Section 2.02: Exercise of Warrant.
(a) (i) The Warrantholder may exercise this Warrant, in whole or in
part, upon surrender of this Warrant with the Subscription Form hereon duly
executed, to the Company at its corporate office at 35 South Service Road,
Plainview, New York 11803, or to such other office as the Company has given due
notice thereof to the Warrantholder, together with the full Exercise Price for
each Warrant Share to be purchased by wire transfer, certified check or bank
draft payable in United States Dollars to the order of the Company, or by
delivering to the Company the number of shares of the Company's Common Stock
having a value on the date of exercise equal to such Exercise Price.
(ii) Notwithstanding this Section 2.02 or any other provision of
this Warrant to the contrary, the Warrantholder may, upon any full or partial
exercise of the Warrants, at its election, pay the Exercise Price applicable to
such exercise by receiving from the Company upon such exercise the number of
shares of Common Stock equal to the number of shares otherwise issuable upon
such exercise, less the number of shares of Common Stock having a value on the
date of exercise equal to such Exercise Price, to the extent permitted under
Delaware law.
(iii) For purposes of this Section 2.02(a), the value of shares of
Common Stock on any date shall be equal to the average of the bid and asked
prices of the Company's Common Stock on the New York Stock Exchange (or the
closing prices on any national securities exchange or market system on which the
Company's Common Stock is then primarily traded) for the thirty (30) trading
days immediately preceding the date of exercise.

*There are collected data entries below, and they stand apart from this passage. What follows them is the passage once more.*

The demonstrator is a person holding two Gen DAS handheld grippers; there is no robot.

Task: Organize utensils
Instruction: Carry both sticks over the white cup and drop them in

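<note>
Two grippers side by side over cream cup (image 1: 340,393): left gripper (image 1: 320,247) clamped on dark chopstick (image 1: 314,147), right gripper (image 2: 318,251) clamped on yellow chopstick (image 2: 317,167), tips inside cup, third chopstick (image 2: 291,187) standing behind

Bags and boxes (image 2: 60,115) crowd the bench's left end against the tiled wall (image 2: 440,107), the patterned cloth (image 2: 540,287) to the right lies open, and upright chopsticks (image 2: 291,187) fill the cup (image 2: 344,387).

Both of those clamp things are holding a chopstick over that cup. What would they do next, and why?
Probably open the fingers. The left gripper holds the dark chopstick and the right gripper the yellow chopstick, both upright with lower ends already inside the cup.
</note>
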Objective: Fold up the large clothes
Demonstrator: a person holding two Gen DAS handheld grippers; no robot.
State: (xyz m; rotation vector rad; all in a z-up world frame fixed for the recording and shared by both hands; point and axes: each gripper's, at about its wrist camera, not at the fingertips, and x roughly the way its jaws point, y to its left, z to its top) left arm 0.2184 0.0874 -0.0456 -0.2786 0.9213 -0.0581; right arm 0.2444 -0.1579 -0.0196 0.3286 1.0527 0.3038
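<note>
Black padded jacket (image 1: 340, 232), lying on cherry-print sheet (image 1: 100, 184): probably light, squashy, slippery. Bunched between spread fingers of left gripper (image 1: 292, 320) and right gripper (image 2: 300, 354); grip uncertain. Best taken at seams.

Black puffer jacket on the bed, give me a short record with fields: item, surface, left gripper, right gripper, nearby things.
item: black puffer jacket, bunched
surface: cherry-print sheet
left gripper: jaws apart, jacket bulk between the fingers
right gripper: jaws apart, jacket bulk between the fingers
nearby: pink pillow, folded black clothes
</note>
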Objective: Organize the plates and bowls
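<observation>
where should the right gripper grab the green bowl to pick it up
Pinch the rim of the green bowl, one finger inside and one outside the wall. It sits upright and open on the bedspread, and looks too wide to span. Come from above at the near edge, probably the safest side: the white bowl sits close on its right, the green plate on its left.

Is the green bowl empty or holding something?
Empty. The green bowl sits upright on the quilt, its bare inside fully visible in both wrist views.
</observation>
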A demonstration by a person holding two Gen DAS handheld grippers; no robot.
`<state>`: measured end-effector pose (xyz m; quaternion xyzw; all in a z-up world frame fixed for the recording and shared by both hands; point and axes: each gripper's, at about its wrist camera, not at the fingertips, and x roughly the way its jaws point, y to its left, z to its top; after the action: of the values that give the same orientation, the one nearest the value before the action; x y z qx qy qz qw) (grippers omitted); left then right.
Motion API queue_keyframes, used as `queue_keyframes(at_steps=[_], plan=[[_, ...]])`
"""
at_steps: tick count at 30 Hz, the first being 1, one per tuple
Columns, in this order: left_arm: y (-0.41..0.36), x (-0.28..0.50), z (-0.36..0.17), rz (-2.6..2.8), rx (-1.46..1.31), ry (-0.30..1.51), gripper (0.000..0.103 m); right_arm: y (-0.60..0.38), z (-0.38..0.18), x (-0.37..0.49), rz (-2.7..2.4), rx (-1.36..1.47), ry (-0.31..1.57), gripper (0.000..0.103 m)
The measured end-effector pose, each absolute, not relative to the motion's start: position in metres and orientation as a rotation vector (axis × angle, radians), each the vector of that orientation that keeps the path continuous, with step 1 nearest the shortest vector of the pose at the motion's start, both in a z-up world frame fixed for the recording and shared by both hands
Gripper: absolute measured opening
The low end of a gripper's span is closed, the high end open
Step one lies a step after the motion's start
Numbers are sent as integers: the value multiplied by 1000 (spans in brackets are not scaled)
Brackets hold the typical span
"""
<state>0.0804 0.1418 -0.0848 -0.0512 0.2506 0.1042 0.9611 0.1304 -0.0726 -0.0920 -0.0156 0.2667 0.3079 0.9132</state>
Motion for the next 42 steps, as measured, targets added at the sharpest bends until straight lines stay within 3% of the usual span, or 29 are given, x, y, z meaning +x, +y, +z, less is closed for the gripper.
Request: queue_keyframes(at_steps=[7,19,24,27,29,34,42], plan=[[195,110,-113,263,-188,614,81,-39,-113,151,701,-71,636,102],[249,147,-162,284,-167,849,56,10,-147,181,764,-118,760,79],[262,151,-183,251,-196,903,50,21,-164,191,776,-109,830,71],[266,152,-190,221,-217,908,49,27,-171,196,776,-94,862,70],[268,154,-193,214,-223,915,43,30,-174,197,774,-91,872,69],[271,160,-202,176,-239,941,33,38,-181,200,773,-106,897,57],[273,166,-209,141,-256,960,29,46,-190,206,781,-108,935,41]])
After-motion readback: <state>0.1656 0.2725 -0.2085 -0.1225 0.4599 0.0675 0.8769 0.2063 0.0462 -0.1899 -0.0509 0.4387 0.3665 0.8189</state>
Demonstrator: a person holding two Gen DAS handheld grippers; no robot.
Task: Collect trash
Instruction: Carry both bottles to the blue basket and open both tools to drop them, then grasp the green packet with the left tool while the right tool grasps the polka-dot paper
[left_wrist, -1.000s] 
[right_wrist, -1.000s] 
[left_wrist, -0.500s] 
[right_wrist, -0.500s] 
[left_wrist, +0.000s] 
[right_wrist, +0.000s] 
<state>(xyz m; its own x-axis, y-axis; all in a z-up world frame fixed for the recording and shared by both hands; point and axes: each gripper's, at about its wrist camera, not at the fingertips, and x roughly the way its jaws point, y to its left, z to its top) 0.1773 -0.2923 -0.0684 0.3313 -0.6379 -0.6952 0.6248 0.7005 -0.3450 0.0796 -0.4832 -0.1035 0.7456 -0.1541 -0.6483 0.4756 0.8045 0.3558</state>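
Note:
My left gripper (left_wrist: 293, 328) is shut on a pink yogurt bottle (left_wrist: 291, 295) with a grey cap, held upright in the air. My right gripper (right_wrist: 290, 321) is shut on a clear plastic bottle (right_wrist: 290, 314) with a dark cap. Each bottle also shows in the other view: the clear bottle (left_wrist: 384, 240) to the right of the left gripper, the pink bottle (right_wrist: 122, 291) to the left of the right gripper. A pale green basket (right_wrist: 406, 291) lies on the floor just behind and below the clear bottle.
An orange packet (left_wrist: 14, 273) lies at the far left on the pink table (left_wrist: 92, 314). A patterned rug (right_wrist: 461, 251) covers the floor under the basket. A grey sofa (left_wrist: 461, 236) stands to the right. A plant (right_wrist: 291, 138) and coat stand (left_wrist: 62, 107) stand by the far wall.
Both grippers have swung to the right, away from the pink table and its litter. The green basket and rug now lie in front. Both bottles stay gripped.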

(b) Upon receipt of this Warrant with the Subscription Form duly
executed and accompanied by payment of the aggregate Exercise Price for the
Warrant Shares for which this Warrant is then being exercised, the Company shall
cause to be issued certificates for the total number of whole shares of Common
Stock for which this Warrant is being exercised (adjusted to reflect the effect
of the anti-dilution provisions contained in Article III hereof, if any, and as
provided in Section 4.04 hereof) in such denominations in multiples as are
requested by the Warrantholder, and the Company shall promptly deliver such
certificates to the Warrantholder. If at the time this Warrant is exercised, a
registration statement is not in effect to register under the Securities Act the
Warrant Shares issuable upon exercise of this Warrant, the Company may require
the Warrantholder to make such investment intent representations, and may place
such legends on certificates representation the Warrant Shares, as may be
reasonably required in the opinion of counsel to the Company to permit the
Warrant Shares to be issued without such registration.
<PAGE>
(c) In case the Warrantholder shall exercise this Warrant with respect
to less than all of the Warrant Shares that may be purchased under this Warrant,
the Company will execute a warrant in the form and on the terms of this Warrant
for the balance of such Warrant Shares and deliver such new warrant to the
Warrantholder.
(d) The Company covenants and agrees that it will pay when due and
payable any and all stock transfer and similar taxes which may be payable in
respect of the issue of this Warrant or in respect of the issue of any Warrant
Shares. The Company shall not, however, be required to pay any tax imposed on
income or gross receipts or any tax which may be payable in respect of any
transfer involved in the issuance or delivery of this Warrant or at the time of
surrender and, until the payment of such tax, shall not be required to issue
such Warrant Shares.
ARTICLE III
Adjustment of Shares of Common Stock
Purchasable and of Exercise Price
The Exercise Price and the number and kind of Warrant Shares shall be
subject to adjustment from time to time upon the happening of certain events as
provided in this Article III.
Section 3.01: Mechanical Adjustments.
(a) If at any time prior to the full exercise of this Warrant, the
Company shall (i) pay a dividend or make a distribution on its shares of Common
Stock in shares of Common Stock (other than cash dividends or distributions out
of surplus or earnings); (ii) subdivide, reclassify or recapitalize its
outstanding Common Stock into a greater number of shares; or (iii) combine,
reclassify or recapitalize its outstanding Common Stock into a smaller number of
shares, the Exercise Price in effect at the time of the record date of such
subdivision, combination, reclassification or recapitalization shall be
<PAGE>
proportionately adjusted so that the Warrantholder shall be entitled to receive
the aggregate number and kind of shares which, if this Warrant had been
exercised in full immediately prior to such time, he would have owned upon such
exercise and been entitled to receive upon such dividend, subdivision,
combination, reclassification or recapitalization. Such adjustment shall be made
successively whenever any event listed in this paragraph 3.01(a) shall occur.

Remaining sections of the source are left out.